Al mismo tiempo pasan a tener mayor peso nuevas cuestiones en las sociedades: las nuevas desigualdades de hábitat, trabajo e ingresos provocan resistencias de un creciente número de grupos sociales, promueven la conformación de movimientos con organización y visibilidad para el reclamo. Generan reacciones en defensa de los derechos de género, de la tierra, el techo, y los ingresos, introducen la cuestión de la diversidad, imponen nuevos debates en materia de los roles al interior de las familias; conviven con el alargamiento de la adolescencia, y la maternidad temprana, junto a las crecientes exigencias de formación para el trabajo, y la prolongación de la expectativa de vida. La revalorización social de bienes como la tierra y los servicios plantean la segregación social urbana, al tiempo que se debate sobre la violencia de género, la violencia política y racial, y el bulling físico, verbal, emocional, social y hasta virtual.

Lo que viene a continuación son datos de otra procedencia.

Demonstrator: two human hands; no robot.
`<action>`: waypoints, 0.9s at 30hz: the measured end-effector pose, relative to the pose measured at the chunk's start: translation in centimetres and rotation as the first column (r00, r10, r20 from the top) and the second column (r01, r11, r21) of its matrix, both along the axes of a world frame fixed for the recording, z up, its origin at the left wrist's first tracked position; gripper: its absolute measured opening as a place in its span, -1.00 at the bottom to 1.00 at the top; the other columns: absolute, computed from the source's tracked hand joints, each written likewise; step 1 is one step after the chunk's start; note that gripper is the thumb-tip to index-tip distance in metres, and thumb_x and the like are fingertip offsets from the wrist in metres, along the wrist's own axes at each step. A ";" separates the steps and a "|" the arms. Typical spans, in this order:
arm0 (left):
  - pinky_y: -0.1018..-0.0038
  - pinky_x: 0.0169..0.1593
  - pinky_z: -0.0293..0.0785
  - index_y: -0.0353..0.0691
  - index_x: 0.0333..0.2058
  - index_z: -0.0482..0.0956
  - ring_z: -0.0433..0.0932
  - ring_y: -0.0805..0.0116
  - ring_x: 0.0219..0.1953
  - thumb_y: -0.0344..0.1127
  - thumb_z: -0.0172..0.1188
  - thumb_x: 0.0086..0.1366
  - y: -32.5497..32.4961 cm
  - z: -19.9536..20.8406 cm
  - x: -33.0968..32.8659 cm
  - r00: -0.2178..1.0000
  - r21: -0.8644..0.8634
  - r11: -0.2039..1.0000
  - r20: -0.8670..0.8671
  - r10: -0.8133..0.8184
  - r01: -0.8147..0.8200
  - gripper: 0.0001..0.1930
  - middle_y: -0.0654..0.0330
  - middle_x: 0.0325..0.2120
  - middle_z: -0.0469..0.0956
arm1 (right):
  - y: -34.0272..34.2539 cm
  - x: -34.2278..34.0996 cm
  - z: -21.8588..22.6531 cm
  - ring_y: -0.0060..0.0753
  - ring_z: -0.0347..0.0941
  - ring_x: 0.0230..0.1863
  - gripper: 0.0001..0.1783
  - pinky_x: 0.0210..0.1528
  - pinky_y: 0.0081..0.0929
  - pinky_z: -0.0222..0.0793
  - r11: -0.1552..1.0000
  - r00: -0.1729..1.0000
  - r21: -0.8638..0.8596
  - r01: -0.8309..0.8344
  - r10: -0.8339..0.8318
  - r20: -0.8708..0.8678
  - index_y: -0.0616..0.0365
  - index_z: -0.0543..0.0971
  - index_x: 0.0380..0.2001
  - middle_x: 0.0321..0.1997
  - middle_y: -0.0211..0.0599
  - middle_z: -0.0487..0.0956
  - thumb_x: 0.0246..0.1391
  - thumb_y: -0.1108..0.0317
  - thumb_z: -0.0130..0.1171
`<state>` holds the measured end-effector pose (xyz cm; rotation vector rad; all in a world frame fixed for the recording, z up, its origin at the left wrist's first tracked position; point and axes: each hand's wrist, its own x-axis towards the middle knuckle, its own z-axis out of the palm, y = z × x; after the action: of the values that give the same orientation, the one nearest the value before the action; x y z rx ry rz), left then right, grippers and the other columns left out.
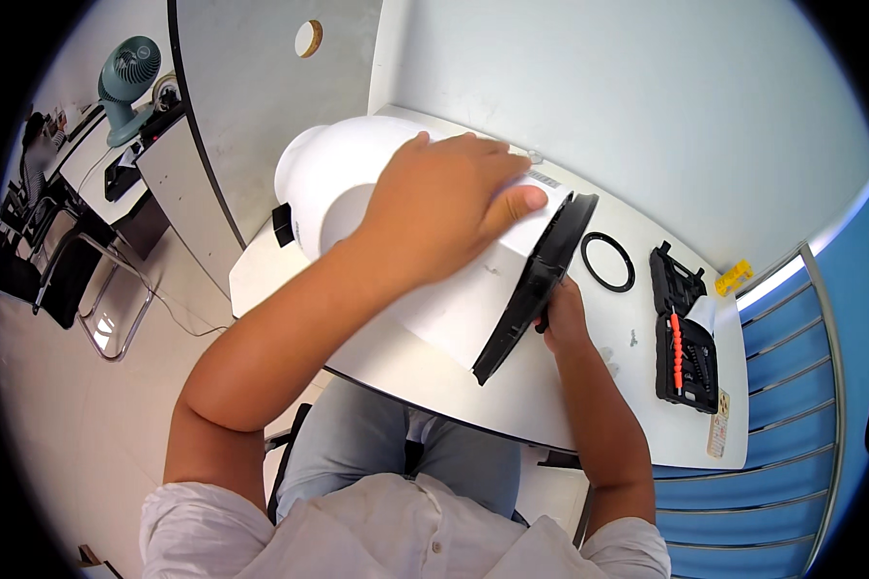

El mundo de la pandemia y de la guerra trajo consigo también violencias económicas que generan desigualdad en el acceso a las vacunas, multiplica violencias militares, raciales, religiosas y hasta culturales que se suman a la pérdida de vidas y la destrucción material que provocan. La lucha por la hegemonía geopolítica, tecnológica y el dominio territorial promueven la persecución de pueblos, familias y regiones; de intelectuales, deportistas, religiosos, y de políticos por motivos de las confrontaciones bélicas. El impacto se extiende más allá de los espacios cercanos, y se hace global cuando desestructura las cadenas productivas con multilocalización de sus eslabones y firmas, los mercados nacionales e internacionales, y con ello la vida cotidiana del trabajo, el ingreso, la seguridad social y el abastecimiento de alimentos, de combustibles y de gas, de insumos y de medicamentos, y de maquinarias y equipos entre muchos bienes y servicios imprescindibles para la vida. Se altera la logística, se encarece y se hace riesgoso el transporte, al tiempo que se hacen difusas las posibilidades de hacer efectivos los acuerdos de abastecimiento y complementación, los del transporte por buques hacia y desde terrenos en conflicto, los flujos interbancarios, y la circulación monetaria. La destrucción trae parálisis productiva y endeudamiento, y junto a ello desplazamientos de poblaciones y crisis de identidades y nacionalidades. Como si fuera poco, en la turbulencia e incertidumbre mundial, la inflación pasa a ser un fenómeno extendido; el desabastecimiento de recursos básicos como la energía pasa a ser una señal dramática en nuestros países del sur, y de cara al próximo invierno del hemisferio norte, en particular en Europa, y las recetas monetaristas predominantes imponen la suba de las tasas de interés que trae consigo el encarecimiento de deudas, recesión y desempleo y la ruptura de los procesos de recuperación post pandemia.
De ello resulta más desigualdad, más recorte de derechos en aras del equilibrio macroeconómico, el cierre de las cuentas fiscales y del comercio exterior, quedando los y las más humildes en los pueblos y naciones afectados por ajustes y a la espera de un derrame que resultará tardío e insuficiente. Tales pueblos se desestabililzan temiendo el castigo presente de las alzas de precios, de la falta de alimentos y energía, y la restricción en los mecanismos democráticos de decisión acerca de las prioridades sociales, económicas, culturales, y ambientales. La crisis que se expande a nivel global se expresa también en lo local, en lo nacional, en lo simbólico, y altera comportamientos individuales y colectivos. Ellos oscilan entre el individualismo, la indiferencia y la intolerancia; y en muchos casos se expande la des memoria de otros momentos dramáticos vividos en aras del sálvese quien pueda.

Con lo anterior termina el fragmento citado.